### WORK TO COMPLETE
The line containing "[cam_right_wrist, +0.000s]" marks the end: restate word for word every line from the first line of the entries below through that one.

### DATASET EXTRACT
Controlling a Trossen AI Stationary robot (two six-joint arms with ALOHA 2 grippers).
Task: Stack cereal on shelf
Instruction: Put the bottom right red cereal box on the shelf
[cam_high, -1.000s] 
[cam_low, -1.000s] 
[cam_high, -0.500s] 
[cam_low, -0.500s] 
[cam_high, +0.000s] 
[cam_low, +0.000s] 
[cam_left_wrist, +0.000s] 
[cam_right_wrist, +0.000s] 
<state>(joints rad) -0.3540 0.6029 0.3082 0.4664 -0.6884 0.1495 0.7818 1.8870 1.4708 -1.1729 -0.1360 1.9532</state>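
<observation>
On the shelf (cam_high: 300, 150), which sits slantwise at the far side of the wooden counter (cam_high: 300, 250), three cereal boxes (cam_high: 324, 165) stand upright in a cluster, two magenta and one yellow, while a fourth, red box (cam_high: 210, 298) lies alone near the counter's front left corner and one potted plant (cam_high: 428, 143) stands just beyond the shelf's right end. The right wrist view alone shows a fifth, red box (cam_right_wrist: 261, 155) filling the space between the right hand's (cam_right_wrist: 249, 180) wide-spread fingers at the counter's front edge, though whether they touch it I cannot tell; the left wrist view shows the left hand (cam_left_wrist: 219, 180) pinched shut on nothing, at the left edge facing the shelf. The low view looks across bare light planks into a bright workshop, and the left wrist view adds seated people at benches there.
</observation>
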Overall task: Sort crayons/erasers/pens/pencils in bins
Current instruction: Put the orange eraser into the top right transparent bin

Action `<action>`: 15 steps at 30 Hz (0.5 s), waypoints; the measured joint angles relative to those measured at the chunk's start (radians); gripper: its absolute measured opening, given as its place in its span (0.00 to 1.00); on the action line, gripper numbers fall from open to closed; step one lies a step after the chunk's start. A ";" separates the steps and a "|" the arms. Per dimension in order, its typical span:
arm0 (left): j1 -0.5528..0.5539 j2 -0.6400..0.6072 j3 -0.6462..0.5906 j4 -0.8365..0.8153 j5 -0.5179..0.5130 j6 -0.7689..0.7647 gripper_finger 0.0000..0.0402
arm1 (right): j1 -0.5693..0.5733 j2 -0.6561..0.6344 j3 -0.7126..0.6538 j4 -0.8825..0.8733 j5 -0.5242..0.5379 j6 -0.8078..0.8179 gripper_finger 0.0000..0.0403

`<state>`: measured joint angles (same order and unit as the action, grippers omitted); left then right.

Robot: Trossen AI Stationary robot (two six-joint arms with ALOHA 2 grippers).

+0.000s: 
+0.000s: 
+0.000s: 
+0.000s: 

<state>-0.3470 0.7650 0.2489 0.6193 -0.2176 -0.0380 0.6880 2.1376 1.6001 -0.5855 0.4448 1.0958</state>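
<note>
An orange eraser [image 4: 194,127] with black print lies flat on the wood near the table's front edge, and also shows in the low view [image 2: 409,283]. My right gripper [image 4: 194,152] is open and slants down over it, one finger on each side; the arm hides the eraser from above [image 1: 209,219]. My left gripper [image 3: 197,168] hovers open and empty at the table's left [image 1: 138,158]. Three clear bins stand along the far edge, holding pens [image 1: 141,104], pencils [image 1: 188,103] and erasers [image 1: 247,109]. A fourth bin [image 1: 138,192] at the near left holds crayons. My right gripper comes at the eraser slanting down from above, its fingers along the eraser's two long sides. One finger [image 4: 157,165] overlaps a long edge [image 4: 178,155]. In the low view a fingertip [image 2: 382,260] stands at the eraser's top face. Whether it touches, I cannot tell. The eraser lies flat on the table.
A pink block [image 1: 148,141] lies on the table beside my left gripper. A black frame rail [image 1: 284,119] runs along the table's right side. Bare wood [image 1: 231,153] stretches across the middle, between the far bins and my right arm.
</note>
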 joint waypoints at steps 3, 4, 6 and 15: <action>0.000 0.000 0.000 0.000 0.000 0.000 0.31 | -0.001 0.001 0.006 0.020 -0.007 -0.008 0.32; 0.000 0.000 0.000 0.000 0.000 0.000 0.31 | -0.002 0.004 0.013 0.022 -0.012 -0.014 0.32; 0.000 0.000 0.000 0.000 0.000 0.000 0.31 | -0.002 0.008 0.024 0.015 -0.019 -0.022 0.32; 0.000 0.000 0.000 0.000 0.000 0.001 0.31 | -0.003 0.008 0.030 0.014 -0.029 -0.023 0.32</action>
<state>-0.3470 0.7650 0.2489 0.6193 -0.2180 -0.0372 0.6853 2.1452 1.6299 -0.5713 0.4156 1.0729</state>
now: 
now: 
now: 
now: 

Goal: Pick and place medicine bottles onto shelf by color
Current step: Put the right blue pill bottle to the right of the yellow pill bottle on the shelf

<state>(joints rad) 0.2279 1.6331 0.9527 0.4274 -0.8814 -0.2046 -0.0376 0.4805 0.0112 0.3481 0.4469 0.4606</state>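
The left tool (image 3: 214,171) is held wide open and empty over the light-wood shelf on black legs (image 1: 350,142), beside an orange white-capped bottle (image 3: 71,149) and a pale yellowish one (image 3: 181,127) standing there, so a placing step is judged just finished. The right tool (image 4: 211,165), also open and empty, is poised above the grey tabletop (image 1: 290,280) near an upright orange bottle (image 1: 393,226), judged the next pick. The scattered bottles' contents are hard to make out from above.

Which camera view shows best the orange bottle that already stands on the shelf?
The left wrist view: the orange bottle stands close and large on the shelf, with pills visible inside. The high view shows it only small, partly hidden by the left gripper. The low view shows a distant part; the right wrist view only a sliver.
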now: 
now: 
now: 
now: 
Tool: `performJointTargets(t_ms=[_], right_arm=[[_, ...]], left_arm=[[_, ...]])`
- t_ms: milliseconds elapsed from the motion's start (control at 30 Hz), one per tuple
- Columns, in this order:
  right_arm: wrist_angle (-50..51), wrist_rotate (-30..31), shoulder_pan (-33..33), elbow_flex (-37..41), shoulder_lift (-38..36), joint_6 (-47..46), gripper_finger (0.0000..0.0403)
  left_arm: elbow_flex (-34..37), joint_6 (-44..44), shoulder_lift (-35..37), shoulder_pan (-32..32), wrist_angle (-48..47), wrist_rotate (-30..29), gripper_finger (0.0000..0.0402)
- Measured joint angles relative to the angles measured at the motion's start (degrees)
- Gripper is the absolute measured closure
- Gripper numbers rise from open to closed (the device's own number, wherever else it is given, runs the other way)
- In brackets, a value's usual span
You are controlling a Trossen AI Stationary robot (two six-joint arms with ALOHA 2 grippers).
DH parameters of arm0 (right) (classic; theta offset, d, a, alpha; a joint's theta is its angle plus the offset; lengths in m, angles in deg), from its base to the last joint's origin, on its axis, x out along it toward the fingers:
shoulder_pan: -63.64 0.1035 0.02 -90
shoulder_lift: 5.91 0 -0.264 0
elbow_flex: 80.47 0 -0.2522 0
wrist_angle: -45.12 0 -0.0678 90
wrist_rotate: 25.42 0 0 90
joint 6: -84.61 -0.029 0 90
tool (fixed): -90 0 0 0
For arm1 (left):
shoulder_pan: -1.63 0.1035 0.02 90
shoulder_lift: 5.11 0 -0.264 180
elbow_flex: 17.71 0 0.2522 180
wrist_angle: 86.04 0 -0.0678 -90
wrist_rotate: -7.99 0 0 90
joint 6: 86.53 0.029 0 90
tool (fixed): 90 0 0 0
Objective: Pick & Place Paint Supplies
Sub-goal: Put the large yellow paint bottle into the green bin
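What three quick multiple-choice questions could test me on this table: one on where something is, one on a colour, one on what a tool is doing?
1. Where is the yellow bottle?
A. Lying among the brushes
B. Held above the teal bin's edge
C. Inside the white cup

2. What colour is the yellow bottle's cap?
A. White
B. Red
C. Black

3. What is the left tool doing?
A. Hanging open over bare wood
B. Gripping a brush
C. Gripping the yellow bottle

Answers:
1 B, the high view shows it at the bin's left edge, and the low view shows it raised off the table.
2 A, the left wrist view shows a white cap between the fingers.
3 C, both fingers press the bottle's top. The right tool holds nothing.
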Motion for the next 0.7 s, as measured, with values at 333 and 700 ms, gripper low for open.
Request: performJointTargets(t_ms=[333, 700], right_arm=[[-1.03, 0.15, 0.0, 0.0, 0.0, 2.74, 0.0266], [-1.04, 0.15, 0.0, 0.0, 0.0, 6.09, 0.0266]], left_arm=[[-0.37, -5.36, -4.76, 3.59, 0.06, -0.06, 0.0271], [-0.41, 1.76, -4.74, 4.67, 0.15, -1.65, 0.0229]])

### SOLUTION
Controlling a Trossen AI Stationary robot (two six-joint arms with ALOHA 2 grippers).
Task: Stack cereal on shelf
Instruction: Put the bottom right red cereal box on the shelf
[cam_high, -1.000s] 
[cam_low, -1.000s] 
[cam_high, -0.500s] 
[cam_low, -0.500s] 
[cam_high, +0.000s] 
[cam_low, +0.000s] 
[cam_left_wrist, +0.000s] 
[cam_right_wrist, +0.000s] 

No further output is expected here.